Toi invasion

Article

May 20, 2022

Toi no Invasion is an incident in which pirates, mainly a group of Jurchens, attacked Iki and Tsushima in 1019, and invaded Chikuzen. Also known as the Toi Invasion.

Name

Toi is said to have applied Japanese characters to toi, which is the Goryeo word for Dongyi, which is the eastern part of Goryeo. It appears as 되 (as it is, "toy") in books written in Hangul after the promulgation of Hunminjeongeum in the 15th century.

Historical materials

For more information on this case, see "Koemon" and "Asano Group". There are few articles in the Korean history book "Goryeosa".

Background

Frequent piracy on the coast of Japan

From the 9th century to the 11th century, Japan was attacked and plundered by foreign pirates such as Shilla and Goryeo dozens of times, even if it was recorded, and the ones that suffered particularly severe damage were Chikuzen, Chikugo, and Hizen. After Higo, it was on the Kyushu coast of Satsuma.

Subject of invasion

Tsushima Judge Choganbiiki, who was taken to Toi, looked for a chance of a thief and secretly went to Goryeo to get information about the safety of the family who was taken away after the escape. Nagamine heard that Goryeo fought and repelled Toi, rescued 300 Japanese prisoners, but many of Nagamine's family were killed, and the main invasion was not Goryeo but a sword. I got information such as that it was I.
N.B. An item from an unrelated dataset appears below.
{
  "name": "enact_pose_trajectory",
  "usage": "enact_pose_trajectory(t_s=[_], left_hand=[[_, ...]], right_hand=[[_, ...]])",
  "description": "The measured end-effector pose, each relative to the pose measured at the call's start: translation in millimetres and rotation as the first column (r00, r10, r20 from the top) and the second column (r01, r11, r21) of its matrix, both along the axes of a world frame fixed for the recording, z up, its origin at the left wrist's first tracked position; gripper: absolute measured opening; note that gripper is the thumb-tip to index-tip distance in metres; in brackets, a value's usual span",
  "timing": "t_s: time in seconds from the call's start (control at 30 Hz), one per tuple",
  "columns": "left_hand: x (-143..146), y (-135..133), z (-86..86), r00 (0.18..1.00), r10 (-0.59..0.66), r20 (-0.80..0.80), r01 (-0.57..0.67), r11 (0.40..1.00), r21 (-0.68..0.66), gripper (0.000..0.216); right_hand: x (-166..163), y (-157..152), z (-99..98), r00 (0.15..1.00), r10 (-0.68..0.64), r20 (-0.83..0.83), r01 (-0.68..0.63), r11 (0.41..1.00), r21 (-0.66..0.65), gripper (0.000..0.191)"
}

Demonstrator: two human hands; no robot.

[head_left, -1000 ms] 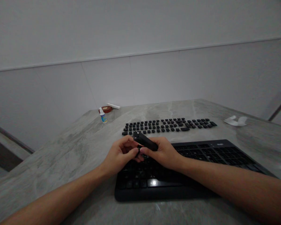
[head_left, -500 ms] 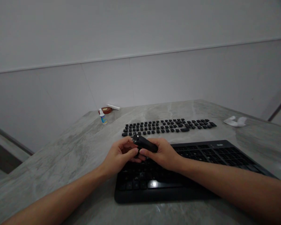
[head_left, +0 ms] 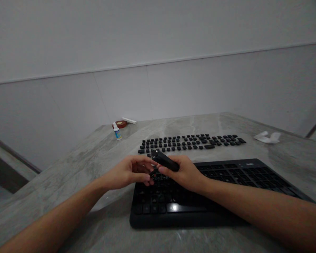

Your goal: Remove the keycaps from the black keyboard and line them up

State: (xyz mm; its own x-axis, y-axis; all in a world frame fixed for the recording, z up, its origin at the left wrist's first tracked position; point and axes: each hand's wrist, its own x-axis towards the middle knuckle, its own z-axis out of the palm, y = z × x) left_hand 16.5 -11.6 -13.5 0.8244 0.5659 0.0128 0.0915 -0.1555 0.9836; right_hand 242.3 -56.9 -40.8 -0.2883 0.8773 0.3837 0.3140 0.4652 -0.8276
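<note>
My right hand (head_left: 184,173) grips a long black tool (head_left: 163,160) that sticks up and to the left, over the left half of a black keyboard (head_left: 226,182). My left hand (head_left: 130,171) is just left of it, fingers curled toward a small dark piece (head_left: 152,173) at the tool's lower end; whether they pinch it is unclear. Rows of loose black keycaps (head_left: 191,142) lie on the grey marble table (head_left: 76,175) behind the keyboard.
A small white bottle with a blue label (head_left: 117,131) stands at the far left corner beside a brown round tape roll (head_left: 120,124) and a white strip (head_left: 129,120). A crumpled white cloth (head_left: 267,137) lies far right. White walls border the table's far edges.
My left hand has drawn slightly left and its fingers have loosened from the tool. The right hand stays put with the tool. The camera shifted a little.
</note>
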Motion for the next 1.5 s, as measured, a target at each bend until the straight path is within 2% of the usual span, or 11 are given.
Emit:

Her Jurchen from the 10th to 13th centuries on the coast of the Sea of ​​Japan

It is believed that the main force of "Toi Invasion" was Jurchen. Jurchen is a people who founded Qing in the 12th century and later in the 17th century as the Manchu people through the later money. Recent excavations show that during the 10th and early 13th centuries, Jurchens were invading the Amur River system and especially the coastal areas of the Sea of ​​Okhotsk in the coastal states of Vladivostok and north of it. It is believed that the people of the system were engaged in trade from the Amur River system and the northern coast of the Sea of ​​Japan to the Sea of ​​Okhotsk. Among the groups that became the mothers of Dongdan Kingdom and mature women who appeared in the materials around the 10th century and advanced to the Sea of ​​Japan from the direction of Vladivostok at that time, the group that seems to be the Jurchen tribe who was responsible for the invasion of Toi was the Sea of ​​Japan. It is probable that the group came south along the coast to the Korean Peninsula. At the beginning of the 13th century, Puxian Wannu built a great country in northeastern China, and Jurchen, who had advanced to the coastal areas of the Sea of ​​Japan, joined this group, and during this period Japan around Vladivostok and coastal states. Many mountain castles were built on the sea side. However, it seems that all the mountain castles that advanced to the coastal area on the Sea of ​​Japan side fell by the Mongol Imperial Army in the 1220s, and according to recent excavation reports, the remains of mountain castles and dwellings in the coastal states in the 13th to 14th centuries. There was almost no evidence that it was used after that, and it seems that the Jurchen group, which had advanced to the coastal areas of the Sea of ​​Japan, was virtually destroyed or significantly reduced. Instead, the Jurchen system of the Amur River system, which was early subordinate to the Mongolian Empire, developed until the Meiji era, and the mainstream trade route from Northeast Asia to the Sea of ​​Okhotsk after the mid-13th century was from the coastal area of ​​the Sea of ​​Japan to the inland Amur River system. It seems that there was a big shift. In addition, it is known that the Japanese side was wary of the invasion of Mongolia from the north before and after the so-called Mongol invasion (role of Fuminaga and Hiroyasu). It seems that Japan was not included in the geographical concept of the region. This difference in perception is also inland.